@jpsamaroo @MaximilianJHuber Thanks to you both for the help, I really appreciate it! I tweaked the code a bit this morning and I’m now unable to reproduce the problem. The only change I made was to add the indexcols argument when calling loadtable:
loadtable(glob("data/*.csv"), output = "bin", chunks = 4, type_detect_rows = 2000, indexcols = [:ST])

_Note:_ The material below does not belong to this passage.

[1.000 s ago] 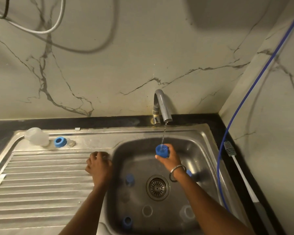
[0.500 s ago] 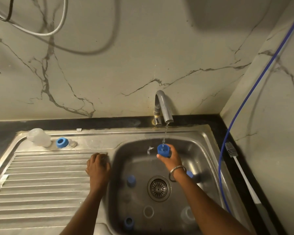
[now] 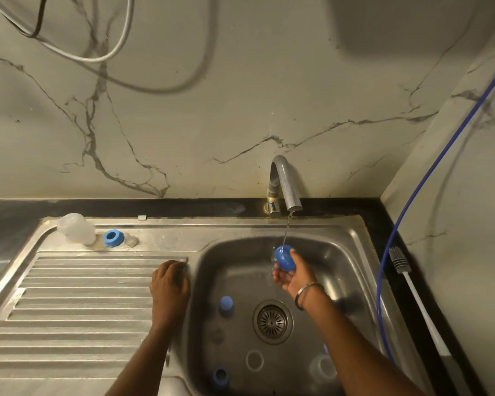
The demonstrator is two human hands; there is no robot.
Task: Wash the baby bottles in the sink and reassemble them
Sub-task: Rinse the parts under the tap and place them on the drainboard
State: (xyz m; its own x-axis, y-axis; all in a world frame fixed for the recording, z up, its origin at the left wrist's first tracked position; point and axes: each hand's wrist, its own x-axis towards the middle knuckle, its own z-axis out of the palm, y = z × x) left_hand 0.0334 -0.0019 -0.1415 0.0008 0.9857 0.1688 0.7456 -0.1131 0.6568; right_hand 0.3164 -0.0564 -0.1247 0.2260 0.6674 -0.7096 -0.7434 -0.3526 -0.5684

After that, I did everything exactly as I did yesterday and the code is running just fine (albeit not much faster than without adding additional processes):
using Distributed
addprocs(3)
@everywhere using JuliaDB, JuliaDBMeta, OnlineStats, Statistics
@everywhere using JuliaDBMeta: @filter
# loadtable(glob("data/*.csv"), output = "bin", chunks = 4, type_detect_rows = 2000, indexcols = [:ST])
tbl = load("bin")
function by_age(lower::Int64, upper::Int64, state::Int64)
@applychunked tbl begin
@where :ST == state &&
!ismissing(:AGEP) &&
upper >= :AGEP >= lower
@groupby _ :PUMA { total = sum(:PWGTP) }
end
end
Calling the function multiple times results in the following:
julia> @time by_age(24, 35, 12)
2.340554 seconds (3.67 k allocations: 164.938 KiB)
Distributed Table with 151 rows in 1 chunks:
PUMA total
───────────
101 30554
102 18177
500 46048
901 25682
902 12937
903 17459
904 18965
1101 21653
1102 18368
1103 16801
⋮
julia> @time by_age(24, 35, 12)
2.391163 seconds (3.67 k allocations: 164.813 KiB)
Distributed Table with 151 rows in 1 chunks:
PUMA total
───────────
101 30554
102 18177
500 46048
901 25682
902 12937
903 17459
904 18965
1101 21653
1102 18368
1103 16801
⋮
julia> @time by_age(24, 35, 12)
2.178894 seconds (3.67 k allocations: 164.813 KiB)
Distributed Table with 151 rows in 1 chunks:
PUMA total
───────────
101 30554
102 18177
500 46048
901 25682
902 12937
903 17459
904 18965
1101 21653
1102 18368
1103 16801
⋮
julia> @time by_age(24, 35, 12)
2.320857 seconds (3.67 k allocations: 164.813 KiB)
Distributed Table with 151 rows in 1 chunks:
PUMA total
───────────
101 30554
102 18177
500 46048
901 25682
902 12937
903 17459
904 18965
1101 21653
1102 18368
1103 16801
⋮
For your reference, the data I am working with is from the U.S. Census Bureau and can be downloaded here: https://www2.census.gov/programs-surveys/acs/data/pums/2017/5-Year/csv_pus.zip
The ZIP file contains 4 CSV files (psam_pusa, psam_pusb, psam_pusc, psam_pusd). These are the files that I’m loading via the loadtable function in my code above. You should be able to reproduce my code with these files. The CSV files range in size from 3.1GB - 4.3GB and after converting to IndexedTables they balloon in size to 6.2GB - 8.5GB.
My CPU has 8 cores and I’m only working with 8GB RAM.